WHAT THE TASK REQUIRES:
In the listing below, find each line with the string "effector" and return it.

GIVEN DATA:
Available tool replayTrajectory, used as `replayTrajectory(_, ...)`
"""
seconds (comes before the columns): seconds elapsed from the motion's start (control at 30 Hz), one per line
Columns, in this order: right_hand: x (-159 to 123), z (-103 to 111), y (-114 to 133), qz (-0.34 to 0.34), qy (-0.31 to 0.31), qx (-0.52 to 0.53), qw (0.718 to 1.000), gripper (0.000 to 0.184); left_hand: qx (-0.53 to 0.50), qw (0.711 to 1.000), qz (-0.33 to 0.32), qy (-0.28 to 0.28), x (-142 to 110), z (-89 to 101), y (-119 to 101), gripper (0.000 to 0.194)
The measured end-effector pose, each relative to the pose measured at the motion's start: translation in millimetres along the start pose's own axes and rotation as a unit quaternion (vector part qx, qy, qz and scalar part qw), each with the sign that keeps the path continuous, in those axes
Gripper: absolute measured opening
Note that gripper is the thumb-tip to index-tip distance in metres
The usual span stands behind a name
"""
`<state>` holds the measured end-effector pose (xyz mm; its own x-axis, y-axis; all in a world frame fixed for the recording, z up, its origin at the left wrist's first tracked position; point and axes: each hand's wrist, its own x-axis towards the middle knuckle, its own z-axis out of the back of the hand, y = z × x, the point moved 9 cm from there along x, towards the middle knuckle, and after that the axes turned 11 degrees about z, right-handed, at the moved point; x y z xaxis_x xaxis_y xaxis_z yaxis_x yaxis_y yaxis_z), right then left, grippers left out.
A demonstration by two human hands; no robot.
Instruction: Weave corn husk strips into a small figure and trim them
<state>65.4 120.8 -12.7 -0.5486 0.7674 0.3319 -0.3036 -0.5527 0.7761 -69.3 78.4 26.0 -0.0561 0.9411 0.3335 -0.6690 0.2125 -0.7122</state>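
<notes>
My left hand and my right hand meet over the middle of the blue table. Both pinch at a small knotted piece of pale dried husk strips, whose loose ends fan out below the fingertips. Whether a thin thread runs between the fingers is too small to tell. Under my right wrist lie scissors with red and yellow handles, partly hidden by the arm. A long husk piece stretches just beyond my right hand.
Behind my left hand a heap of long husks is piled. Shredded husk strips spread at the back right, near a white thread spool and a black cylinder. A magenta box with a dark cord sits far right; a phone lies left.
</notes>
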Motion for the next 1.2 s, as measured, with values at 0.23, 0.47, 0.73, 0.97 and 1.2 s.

EXERCISE RESULT:
The measured end-effector pose, each relative to the pose measured at the motion's start: translation in millimetres along the start pose's own axes and rotation as a unit quaternion (vector part qx, qy, qz and scalar part qw), each with the sign that keeps the path continuous, in those axes
`<state>` holds the measured end-effector pose (xyz mm; its own x-axis, y-axis; all in a world frame fixed for the recording, z up, its origin at the left wrist's first tracked position; point and axes: each hand's wrist, its own x-axis towards the middle knuckle, its own z-axis out of the back of the hand, y = z × x, the point moved 9 cm from there along x, towards the middle knuckle, and after that the axes turned 11 degrees about z, right-handed, at the moved point; x y z xaxis_x xaxis_y xaxis_z yaxis_x yaxis_y yaxis_z), right then left, grippers left out.

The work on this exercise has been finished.